> _Exercise instructions_
Transcribe the data exactly.

-=-=-=-=-

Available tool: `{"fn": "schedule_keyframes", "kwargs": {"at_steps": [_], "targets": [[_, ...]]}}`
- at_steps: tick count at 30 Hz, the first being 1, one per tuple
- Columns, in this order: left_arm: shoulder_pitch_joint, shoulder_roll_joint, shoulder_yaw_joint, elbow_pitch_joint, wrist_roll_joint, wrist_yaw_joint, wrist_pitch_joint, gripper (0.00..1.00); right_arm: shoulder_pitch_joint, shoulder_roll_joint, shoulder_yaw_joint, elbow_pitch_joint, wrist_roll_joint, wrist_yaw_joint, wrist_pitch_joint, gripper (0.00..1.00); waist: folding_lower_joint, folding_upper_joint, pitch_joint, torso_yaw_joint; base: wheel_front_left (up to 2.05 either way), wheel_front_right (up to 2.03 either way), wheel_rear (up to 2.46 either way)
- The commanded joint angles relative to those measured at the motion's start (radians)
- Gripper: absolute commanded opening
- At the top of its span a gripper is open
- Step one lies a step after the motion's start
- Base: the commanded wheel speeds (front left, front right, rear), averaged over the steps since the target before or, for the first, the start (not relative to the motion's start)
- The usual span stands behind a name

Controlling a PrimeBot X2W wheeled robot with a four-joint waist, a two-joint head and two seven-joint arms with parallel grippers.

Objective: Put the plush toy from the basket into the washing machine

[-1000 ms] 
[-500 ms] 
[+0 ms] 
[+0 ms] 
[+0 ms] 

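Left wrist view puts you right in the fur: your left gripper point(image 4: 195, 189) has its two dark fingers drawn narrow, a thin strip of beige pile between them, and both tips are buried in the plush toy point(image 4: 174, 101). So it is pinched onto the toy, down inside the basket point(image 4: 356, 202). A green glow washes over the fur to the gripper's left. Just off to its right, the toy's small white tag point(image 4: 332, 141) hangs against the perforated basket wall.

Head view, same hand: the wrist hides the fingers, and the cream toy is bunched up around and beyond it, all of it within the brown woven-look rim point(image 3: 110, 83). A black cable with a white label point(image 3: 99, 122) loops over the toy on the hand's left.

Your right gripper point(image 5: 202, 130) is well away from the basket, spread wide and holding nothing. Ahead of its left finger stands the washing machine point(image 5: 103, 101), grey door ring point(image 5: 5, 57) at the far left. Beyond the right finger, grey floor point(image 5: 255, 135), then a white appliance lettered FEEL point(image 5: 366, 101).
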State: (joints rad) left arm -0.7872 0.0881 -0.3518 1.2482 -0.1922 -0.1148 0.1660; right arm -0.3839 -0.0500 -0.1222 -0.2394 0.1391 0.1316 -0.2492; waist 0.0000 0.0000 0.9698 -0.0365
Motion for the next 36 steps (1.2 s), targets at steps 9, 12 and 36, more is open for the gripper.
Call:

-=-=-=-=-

> _Worked solution_
Available tool: `{"fn": "schedule_keyframes", "kwargs": {"at_steps": [_], "targets": [[_, ...]]}}`
- at_steps: tick count at 30 Hz, the first being 1, one per tuple
- Columns, in this order: left_arm: shoulder_pitch_joint, shoulder_roll_joint, shoulder_yaw_joint, elbow_pitch_joint, wrist_roll_joint, wrist_yaw_joint, wrist_pitch_joint, gripper (0.00..1.00); right_arm: shoulder_pitch_joint, shoulder_roll_joint, shoulder_yaw_joint, elbow_pitch_joint, wrist_roll_joint, wrist_yaw_joint, wrist_pitch_joint, gripper (0.00..1.00); waist: folding_lower_joint, folding_upper_joint, pitch_joint, torso_yaw_joint; base: wheel_front_left (up to 2.05 either way), wheel_front_right (up to 2.03 either way), wheel_rear (up to 2.46 either way)
- The commanded joint angles relative to those measured at the motion's start (radians)
- Gripper: absolute commanded opening
- At the top of its span a gripper is open
- Step one lies a step after the motion's start
- Base: the commanded wheel speeds (front left, front right, rear), averaged over the steps since the target before or, for the first, the start (not relative to the motion's start)
- The usual span stands behind a name

Controlling a PrimeBot X2W wheeled robot with a four-joint waist, a two-joint head and two seven-joint arms with parallel grippers.

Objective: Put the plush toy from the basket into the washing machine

[-1000 ms] 
[-500 ms] 
[+0 ms] 
[+0 ms] 
[+0 ms] 

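Left wrist view puts you right in the fur: your left gripper point(image 4: 195, 189) has its two dark fingers drawn narrow, a thin strip of beige pile between them, and both tips are buried in the plush toy point(image 4: 174, 101). So it is pinched onto the toy, down inside the basket point(image 4: 356, 202). A green glow washes over the fur to the gripper's left. Just off to its right, the toy's small white tag point(image 4: 332, 141) hangs against the perforated basket wall.

Head view, same hand: the wrist hides the fingers, and the cream toy is bunched up around and beyond it, all of it within the brown woven-look rim point(image 3: 110, 83). A black cable with a white label point(image 3: 99, 122) loops over the toy on the hand's left.

Your right gripper point(image 5: 202, 130) is well away from the basket, spread wide and holding nothing. Ahead of its left finger stands the washing machine point(image 5: 103, 101), grey door ring point(image 5: 5, 57) at the far left. Beyond the right finger, grey floor point(image 5: 255, 135), then a white appliance lettered FEEL point(image 5: 366, 101).
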State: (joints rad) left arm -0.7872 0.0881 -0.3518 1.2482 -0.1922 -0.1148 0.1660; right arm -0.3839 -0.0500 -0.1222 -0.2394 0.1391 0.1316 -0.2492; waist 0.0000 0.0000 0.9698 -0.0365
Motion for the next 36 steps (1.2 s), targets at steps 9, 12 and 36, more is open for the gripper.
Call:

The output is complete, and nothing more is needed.